# Predictable molecular evolution during adaptation

> **NIH GM R35** · CORNELL UNIVERSITY · 2026 · $431,750

## Abstract

Convergent molecular evolution, especially among distantly related species, is a hallmark of
adaptation, yet the drivers of such convergence (or lack thereof) are typically unknown.
Variation in molecular convergence may stem from constraints on evolutionary trajectories, such
as how intramolecular epistasis and broader scale interactions among genes differ across
lineages. While substantial progress has been made in understanding the prevalence of
epistasis for fitness-related phenotypes, particularly in microbial systems, empirical tests of the
role of epistasis in convergent molecular evolution are rare, especially in metazoans. A key
obstacle is the lack of tractable, highly replicated systems to investigate the extent and
generality in the causes of molecular convergence. To meet this need, we have been studying a
diverse group of insects which have adapted to cardenolides, a class of steroidal plant toxins
that disrupts the biomedically-relevant animal protein, Na/K-ATPase.
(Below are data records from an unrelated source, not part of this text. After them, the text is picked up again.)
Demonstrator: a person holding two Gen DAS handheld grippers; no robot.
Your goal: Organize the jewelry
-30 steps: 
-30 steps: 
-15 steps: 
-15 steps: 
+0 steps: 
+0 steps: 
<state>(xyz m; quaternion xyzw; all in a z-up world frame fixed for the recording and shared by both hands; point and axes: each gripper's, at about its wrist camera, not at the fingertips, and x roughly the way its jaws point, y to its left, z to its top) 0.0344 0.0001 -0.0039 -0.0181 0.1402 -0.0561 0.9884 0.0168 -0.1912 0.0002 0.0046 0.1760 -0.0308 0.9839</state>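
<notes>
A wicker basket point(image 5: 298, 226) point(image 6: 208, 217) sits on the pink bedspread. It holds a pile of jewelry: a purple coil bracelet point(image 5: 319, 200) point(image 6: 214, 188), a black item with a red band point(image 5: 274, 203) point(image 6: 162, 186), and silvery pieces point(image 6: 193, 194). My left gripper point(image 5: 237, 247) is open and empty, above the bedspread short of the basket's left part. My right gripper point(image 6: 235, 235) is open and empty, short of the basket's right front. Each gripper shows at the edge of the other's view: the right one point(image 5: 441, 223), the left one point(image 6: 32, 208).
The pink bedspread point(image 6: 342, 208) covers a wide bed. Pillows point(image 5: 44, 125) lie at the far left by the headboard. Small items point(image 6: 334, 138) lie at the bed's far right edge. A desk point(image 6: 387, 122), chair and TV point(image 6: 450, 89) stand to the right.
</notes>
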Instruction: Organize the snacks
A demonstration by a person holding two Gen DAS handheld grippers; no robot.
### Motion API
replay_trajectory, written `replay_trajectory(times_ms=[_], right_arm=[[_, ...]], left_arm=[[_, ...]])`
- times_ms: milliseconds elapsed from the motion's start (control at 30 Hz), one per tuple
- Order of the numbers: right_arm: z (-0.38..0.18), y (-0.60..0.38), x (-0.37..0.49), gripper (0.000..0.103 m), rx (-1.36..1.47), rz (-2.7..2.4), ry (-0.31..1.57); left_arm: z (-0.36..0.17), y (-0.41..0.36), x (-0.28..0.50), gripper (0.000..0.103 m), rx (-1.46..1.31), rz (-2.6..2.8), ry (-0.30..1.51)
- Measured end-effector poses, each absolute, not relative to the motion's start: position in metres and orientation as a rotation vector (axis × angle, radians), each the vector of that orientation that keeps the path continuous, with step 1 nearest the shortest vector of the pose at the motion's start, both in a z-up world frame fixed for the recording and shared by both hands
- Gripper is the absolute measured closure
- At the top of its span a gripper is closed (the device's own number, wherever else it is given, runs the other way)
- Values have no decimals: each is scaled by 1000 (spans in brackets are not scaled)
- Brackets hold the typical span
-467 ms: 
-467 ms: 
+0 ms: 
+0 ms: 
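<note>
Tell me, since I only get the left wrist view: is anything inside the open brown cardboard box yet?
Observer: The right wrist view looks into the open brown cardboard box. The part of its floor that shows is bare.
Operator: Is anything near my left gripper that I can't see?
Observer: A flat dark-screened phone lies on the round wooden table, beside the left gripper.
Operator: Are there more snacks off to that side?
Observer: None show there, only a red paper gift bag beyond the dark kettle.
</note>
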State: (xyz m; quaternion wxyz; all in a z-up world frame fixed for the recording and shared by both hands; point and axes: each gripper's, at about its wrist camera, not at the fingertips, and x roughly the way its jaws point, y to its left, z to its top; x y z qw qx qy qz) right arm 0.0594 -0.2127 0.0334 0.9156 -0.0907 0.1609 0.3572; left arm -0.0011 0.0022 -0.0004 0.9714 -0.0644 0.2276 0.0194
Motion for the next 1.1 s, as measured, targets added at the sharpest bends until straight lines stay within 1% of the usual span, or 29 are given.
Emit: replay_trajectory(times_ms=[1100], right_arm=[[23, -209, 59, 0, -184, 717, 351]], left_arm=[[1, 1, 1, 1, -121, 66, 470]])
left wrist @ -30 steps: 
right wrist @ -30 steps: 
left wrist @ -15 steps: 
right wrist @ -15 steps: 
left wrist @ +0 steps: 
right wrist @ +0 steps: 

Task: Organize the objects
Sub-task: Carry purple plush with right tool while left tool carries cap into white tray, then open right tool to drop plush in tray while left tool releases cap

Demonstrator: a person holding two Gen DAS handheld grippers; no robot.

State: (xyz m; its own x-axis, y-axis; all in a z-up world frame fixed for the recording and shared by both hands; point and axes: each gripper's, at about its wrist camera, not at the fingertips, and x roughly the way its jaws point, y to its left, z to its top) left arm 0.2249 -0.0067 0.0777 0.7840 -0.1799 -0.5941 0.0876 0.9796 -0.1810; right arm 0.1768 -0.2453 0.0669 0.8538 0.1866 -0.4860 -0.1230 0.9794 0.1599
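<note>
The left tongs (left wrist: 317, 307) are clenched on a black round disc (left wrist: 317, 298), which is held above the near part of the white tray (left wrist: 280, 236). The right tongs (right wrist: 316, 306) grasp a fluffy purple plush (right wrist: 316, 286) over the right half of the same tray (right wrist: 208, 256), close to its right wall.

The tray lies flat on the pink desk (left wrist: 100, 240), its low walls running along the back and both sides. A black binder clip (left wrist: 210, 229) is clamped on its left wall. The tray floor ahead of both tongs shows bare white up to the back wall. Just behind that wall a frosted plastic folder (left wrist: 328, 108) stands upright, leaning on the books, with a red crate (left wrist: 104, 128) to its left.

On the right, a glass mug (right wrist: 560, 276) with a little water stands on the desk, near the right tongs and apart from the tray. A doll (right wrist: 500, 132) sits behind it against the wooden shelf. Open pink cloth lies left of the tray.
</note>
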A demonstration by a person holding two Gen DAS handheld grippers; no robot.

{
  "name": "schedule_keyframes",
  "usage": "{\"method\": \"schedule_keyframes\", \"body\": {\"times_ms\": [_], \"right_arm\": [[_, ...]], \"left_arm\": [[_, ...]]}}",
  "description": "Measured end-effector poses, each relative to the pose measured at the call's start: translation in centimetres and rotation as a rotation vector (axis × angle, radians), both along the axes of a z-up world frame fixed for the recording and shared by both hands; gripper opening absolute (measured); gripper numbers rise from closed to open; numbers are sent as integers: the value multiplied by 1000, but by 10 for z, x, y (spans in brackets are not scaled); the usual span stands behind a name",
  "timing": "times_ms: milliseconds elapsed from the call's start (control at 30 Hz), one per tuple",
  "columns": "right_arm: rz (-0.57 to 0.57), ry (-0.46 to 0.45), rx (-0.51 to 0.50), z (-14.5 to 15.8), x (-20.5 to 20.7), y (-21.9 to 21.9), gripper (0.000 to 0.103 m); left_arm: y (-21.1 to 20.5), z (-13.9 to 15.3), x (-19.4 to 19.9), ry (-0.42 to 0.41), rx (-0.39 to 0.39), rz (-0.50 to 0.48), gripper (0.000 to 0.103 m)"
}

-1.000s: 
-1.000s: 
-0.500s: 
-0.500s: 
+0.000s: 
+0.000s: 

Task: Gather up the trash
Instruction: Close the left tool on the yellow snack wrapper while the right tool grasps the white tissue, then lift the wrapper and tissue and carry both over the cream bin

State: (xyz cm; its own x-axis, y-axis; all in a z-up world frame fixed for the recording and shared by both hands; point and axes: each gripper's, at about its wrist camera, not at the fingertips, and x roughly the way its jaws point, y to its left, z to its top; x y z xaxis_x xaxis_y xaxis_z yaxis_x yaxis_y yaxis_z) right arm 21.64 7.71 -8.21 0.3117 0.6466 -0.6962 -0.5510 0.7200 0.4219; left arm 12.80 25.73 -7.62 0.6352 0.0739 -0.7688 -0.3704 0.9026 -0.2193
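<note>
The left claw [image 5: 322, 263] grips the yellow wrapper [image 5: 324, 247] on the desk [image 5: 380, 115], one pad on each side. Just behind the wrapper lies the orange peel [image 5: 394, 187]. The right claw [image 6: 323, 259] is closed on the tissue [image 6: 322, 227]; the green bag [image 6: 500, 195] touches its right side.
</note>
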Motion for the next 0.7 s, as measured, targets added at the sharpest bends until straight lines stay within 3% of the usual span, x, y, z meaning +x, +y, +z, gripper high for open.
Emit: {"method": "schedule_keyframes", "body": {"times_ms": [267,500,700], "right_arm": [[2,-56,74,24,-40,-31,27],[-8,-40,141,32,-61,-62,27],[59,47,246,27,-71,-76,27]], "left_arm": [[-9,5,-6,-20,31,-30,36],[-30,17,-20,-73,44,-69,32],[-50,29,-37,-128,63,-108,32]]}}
We recently documented a
remarkable 30 independent origins of cardenolide-specialization in insects, spanning 350 million
years of evolution (in six taxonomic orders, spanning beetles and flies to grasshoppers).
Although a handful of substitutions did indeed convergently evolve in all orders, some species
lack these substitutions and others have taken alternative paths. Our findings, which also show
distinct patterns among groups (e.g., Coleoptera vs. Lepidoptera, each with multiple origins)
suggests lineage-specific constraints of genomic background. This group of insects thus
presents a treasure trove of opportunity to decipher the drivers of molecular convergence. How
variable are the epistatic interactions between lineages, and do these differences drive
alternative outcomes in molecular evolution? Do multiple genes coevolve, shaping patterns of
convergence? For example, have ABC transporter genes involved in excretion and storage,
which complement resistance to cardenolides, evolved in

## Key facts

- **NIH application ID:** 11260795
- **Project number:** 1R35GM161912-01
- **Recipient organization:** CORNELL UNIVERSITY
- **Principal Investigator:** Anurag  Agrawal
- **Activity code:** R35 (R01, R21, SBIR, etc.)
- **Funding institute:** GM
- **Fiscal year:** 2026
- **Award amount:** $431,750
- **Award type:** 1
- **Project period:** 2026-03-01T00:00:00 → 2031-02-28T00:00:00

## Primary source

NIH RePORTER: https://reporter.nih.gov/project-details/11260795

## Citation

> US National Institutes of Health, RePORTER application 11260795, Predictable molecular evolution during adaptation (1R35GM161912-01). Retrieved via AI Analytics 2026-07-12 from https://api.ai-analytics.org/grant/nih/11260795. Licensed CC0.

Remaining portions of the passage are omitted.